WHAT YOU HAVE TO DO
Below are some records. Pull every line that contains the word "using".

RECORDED DATA
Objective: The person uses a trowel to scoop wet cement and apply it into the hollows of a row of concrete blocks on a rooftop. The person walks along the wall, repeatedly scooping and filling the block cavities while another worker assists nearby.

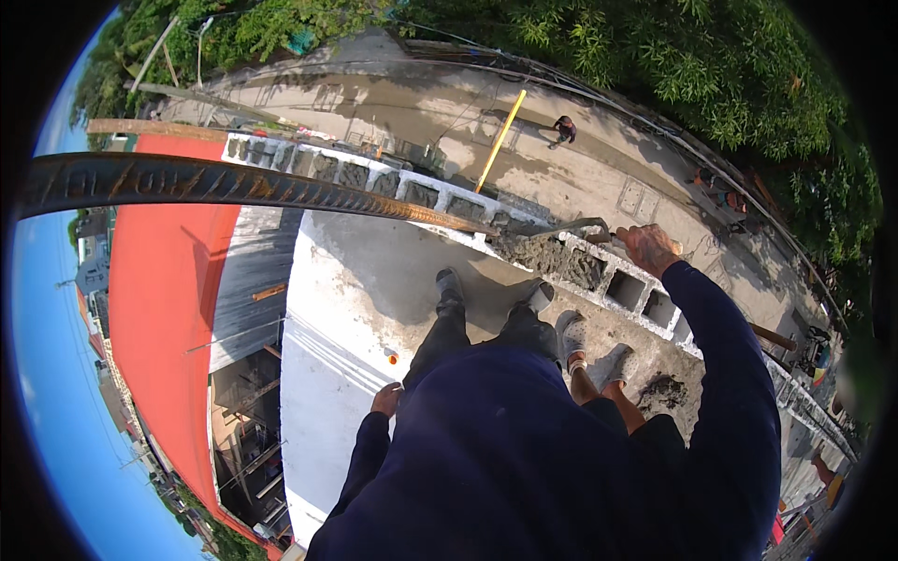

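Note:
My right hand [650,251] is closed around the handle of a trowel [572,225], held above a row of hollow concrete blocks [659,309]. Wet grey mortar [541,252] lies on the blocks under and beside the blade. Some block cores are filled, while those nearer my right arm stand open. My left hand [385,400] hangs low beside my left leg, away from the wall; its fingers are too small and partly hidden to read. A rusty ribbed steel bar [271,187] crosses from the left edge to the block row.
Close on my right stand another person's feet in clogs [572,338], beside a mortar patch [662,393] on the ledge. Beyond the wall, a yellow pole [501,140] rises above a street far below, where a person [564,129] walks. A red roof [173,280] drops away left.

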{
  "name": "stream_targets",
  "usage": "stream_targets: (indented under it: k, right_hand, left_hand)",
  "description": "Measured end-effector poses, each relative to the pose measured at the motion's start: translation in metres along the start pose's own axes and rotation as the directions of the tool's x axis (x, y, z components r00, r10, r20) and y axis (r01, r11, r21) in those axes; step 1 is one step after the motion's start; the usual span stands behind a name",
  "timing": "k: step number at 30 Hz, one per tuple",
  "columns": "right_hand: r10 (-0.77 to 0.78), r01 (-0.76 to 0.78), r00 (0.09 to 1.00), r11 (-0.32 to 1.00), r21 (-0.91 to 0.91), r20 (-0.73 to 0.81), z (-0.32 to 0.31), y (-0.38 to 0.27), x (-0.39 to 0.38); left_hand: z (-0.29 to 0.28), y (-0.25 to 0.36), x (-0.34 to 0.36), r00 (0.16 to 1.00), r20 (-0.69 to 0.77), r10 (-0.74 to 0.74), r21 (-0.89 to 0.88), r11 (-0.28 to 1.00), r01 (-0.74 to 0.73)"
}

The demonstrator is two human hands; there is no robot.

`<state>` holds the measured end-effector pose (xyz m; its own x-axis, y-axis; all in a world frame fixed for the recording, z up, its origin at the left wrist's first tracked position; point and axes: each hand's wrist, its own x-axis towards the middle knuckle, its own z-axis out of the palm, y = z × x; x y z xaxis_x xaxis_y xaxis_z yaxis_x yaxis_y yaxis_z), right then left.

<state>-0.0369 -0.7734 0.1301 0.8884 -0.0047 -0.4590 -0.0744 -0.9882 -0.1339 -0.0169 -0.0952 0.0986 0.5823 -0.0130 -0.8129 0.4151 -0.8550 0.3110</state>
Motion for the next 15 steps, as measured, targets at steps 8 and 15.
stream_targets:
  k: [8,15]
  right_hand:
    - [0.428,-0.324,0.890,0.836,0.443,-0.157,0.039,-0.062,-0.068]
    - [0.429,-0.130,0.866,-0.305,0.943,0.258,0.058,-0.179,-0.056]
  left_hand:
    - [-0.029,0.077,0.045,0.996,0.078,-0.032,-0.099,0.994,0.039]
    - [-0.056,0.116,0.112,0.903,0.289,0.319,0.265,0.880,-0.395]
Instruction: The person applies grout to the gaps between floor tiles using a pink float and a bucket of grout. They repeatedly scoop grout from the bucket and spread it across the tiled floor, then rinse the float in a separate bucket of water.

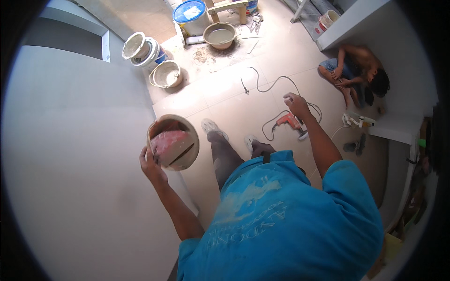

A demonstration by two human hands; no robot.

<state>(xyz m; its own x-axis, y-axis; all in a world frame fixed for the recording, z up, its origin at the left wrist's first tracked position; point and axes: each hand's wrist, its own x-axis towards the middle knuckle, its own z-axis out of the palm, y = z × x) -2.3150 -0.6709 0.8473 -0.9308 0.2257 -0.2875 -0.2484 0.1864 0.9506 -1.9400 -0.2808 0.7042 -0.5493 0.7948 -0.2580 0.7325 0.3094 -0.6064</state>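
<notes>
My left hand [152, 165] grips a beige bucket [193, 129] by its side, holding it off the floor beside the pale wall. Inside the bucket lie a pinkish, powder-smeared thing [168, 141] and a flat pale piece with a dark straight edge [182, 154]; their exact kind is unclear. My right hand [296, 104] hangs in the air with its fingers curled, and nothing shows in it. Below it on the floor rests a red and black power drill [289, 121], its dark cord [274, 86] looping across the tiles.
Ahead on the left stand stacked buckets [143, 49] and a pail [167, 74]. Farther off are a blue-lidded tub [191, 16] and a basin [220, 36] of greyish liquid. A person [358, 70] sits on the floor at right, near sandals [355, 145] and a white ledge [389, 129].
</notes>
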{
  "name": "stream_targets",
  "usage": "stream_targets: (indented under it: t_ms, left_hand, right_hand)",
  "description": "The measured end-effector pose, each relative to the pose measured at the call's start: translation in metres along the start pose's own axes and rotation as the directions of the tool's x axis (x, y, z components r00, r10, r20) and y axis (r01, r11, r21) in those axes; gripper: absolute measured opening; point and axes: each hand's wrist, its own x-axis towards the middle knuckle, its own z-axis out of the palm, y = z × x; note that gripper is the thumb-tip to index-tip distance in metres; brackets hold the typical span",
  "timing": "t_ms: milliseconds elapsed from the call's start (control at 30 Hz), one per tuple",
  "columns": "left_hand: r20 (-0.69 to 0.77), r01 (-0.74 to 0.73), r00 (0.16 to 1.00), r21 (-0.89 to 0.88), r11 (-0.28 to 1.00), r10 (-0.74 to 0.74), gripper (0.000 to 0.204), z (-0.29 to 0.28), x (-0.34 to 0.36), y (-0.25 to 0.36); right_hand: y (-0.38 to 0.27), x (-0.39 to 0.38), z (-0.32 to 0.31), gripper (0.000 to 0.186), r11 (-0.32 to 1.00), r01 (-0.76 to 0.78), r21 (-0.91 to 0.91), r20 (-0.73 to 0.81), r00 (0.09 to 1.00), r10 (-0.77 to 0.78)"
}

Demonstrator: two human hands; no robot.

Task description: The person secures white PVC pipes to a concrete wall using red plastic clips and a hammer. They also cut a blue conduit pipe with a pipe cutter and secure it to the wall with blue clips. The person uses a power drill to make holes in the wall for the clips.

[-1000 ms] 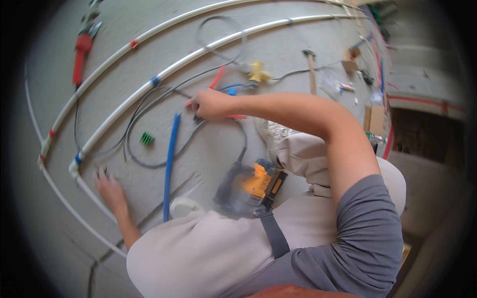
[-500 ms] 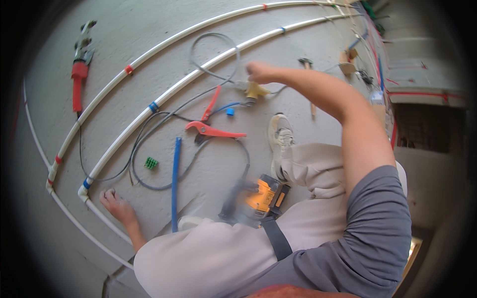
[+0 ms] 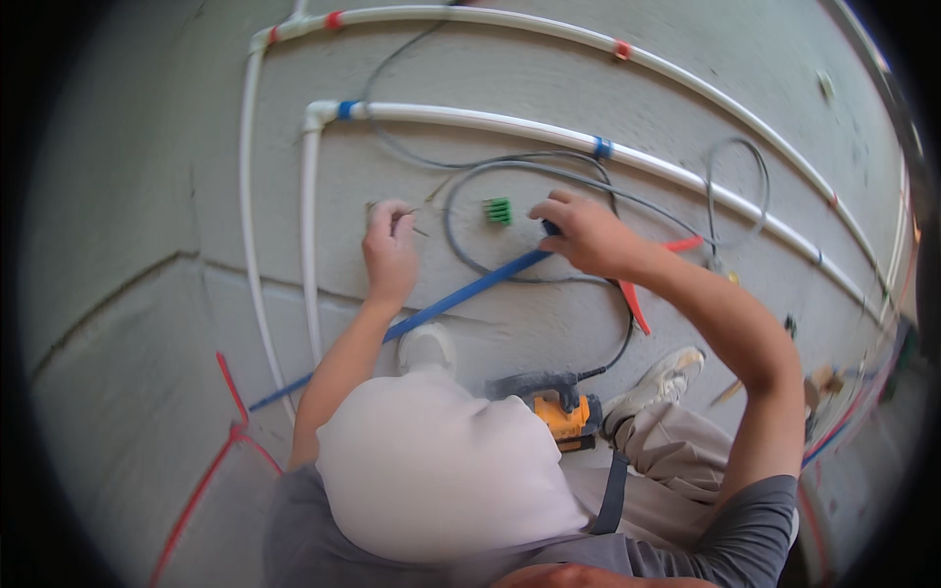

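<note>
Left hand [image 3: 391, 245] curled here, slim bits [image 3: 421, 231] poking out, too blurred to tell if it grips! Blue tube [image 3: 470, 291] slants beneath the left forearm [image 3: 345, 361]: probably light, smooth, fairly stiff, best held mid-length; right hand [image 3: 590, 235] grasps its upper end.

The scene is viewed from the person's head, through the left of two side-by-side fisheye cameras. The view is aimed downward, past a close knee [image 3: 441, 461], at the left hand [image 3: 392, 235], right hand [image 3: 588, 235] and floor [image 3: 127, 206]; white pipes [image 3: 461, 119] are bowed by the lens.
</note>
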Motion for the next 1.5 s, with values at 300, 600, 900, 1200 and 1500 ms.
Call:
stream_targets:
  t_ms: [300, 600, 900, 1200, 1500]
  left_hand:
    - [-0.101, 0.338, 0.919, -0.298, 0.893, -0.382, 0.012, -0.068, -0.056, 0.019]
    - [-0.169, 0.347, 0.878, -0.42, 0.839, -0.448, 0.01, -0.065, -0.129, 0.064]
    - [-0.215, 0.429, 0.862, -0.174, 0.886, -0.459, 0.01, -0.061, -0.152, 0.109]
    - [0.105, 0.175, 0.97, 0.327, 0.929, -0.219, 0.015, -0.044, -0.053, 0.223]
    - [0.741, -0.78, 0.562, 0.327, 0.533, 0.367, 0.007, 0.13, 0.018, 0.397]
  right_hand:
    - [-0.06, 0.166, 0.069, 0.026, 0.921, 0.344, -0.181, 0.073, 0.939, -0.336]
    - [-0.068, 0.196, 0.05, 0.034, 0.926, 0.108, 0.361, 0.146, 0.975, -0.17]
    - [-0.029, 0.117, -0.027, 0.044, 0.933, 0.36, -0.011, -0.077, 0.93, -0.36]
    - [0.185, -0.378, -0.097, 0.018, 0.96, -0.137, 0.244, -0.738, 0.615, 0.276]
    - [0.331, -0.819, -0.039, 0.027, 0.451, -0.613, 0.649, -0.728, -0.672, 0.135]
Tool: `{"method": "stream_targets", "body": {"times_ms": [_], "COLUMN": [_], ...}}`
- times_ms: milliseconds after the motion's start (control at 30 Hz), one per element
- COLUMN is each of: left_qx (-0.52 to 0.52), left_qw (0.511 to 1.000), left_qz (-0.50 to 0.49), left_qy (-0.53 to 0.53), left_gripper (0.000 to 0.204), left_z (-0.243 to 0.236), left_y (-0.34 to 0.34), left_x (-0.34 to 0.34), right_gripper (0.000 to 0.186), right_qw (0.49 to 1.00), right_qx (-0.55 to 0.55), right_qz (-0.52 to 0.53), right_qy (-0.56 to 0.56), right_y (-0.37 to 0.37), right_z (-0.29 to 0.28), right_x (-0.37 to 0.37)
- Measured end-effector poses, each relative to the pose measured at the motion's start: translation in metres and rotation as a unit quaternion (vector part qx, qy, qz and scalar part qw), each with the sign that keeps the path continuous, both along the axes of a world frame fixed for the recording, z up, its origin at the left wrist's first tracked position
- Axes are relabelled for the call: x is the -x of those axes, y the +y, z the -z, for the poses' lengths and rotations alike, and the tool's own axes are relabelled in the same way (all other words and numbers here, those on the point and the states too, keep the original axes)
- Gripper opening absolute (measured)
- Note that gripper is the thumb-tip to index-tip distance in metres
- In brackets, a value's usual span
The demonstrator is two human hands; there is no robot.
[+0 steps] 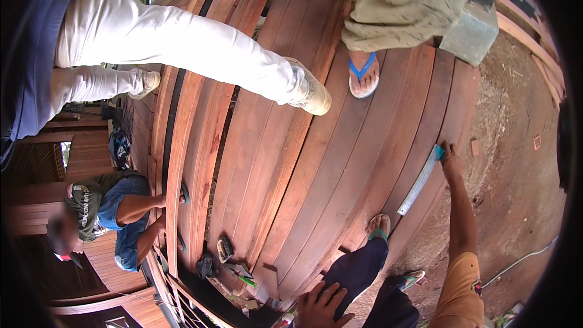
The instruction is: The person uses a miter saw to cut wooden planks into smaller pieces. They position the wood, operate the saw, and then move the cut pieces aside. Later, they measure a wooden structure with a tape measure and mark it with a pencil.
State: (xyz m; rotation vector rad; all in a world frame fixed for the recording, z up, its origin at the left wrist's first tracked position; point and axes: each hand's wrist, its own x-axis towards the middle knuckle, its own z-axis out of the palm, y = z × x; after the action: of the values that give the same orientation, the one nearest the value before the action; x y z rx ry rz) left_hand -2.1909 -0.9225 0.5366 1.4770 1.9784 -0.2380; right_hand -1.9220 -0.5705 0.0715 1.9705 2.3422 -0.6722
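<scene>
My right hand (449, 159) reaches out over the outer edge of the deck, its fingers closed around the teal end of a long, flat silver blade-like tool (418, 183). The tool lies slantwise along the outermost deck boards (388, 127), and its exact kind cannot be made out. Low in the view, my left hand (323, 305) rests by my dark-trousered knee (352, 276), fingers spread and holding nothing. One of my sandalled feet (378, 226) stands on the boards near the tool's far end; the other sandal (415, 278) is lower, beside the deck.
A person in white trousers (182, 36) steps across the boards. Another in stained khaki trousers (407, 6) stands ahead in a blue-strapped sandal (363, 74). A third person (109, 212) crouches at left. A brush (225, 248) and offcuts lie near the lower left. Bare soil (510, 146) borders the right.
</scene>
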Motion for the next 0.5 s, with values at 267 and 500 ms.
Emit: {"method": "stream_targets", "body": {"times_ms": [267, 500], "left_qx": [0.108, 0.007], "left_qw": [0.98, 0.943], "left_qz": [-0.079, -0.249], "left_qy": [-0.15, -0.219], "left_gripper": [0.077, 0.056], "left_z": [0.015, 0.022], "left_y": [0.022, 0.018], "left_x": [0.036, 0.045], "right_gripper": [0.033, 0.023], "right_qw": [0.976, 0.979], "right_qx": [0.218, 0.147], "right_qz": [-0.013, -0.083], "right_qy": [0.015, 0.117], "right_y": [-0.03, 0.019], "right_z": [-0.115, -0.443], "right_x": [0.014, 0.139]}}
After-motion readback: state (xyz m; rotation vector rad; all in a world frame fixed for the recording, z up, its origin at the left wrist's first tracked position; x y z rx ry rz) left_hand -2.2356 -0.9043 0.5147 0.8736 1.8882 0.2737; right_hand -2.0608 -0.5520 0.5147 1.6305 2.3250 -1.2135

RESULT OF THE TASK
Instruction: The person applies grout to the gaps between floor tiles using a pink float and a bucket of grout. They repeatedly scoop grout from the bucket and spread it across the tiled floor, then rinse the float in a separate bucket of water.
Task description: The person secures white PVC pipes to a concrete wall using red plastic clips and a hammer. They also cut a blue conduit pipe with a pipe cutter and secure it to the wall with blue clips. The person uses a power drill to make holes in the wall for the clips.

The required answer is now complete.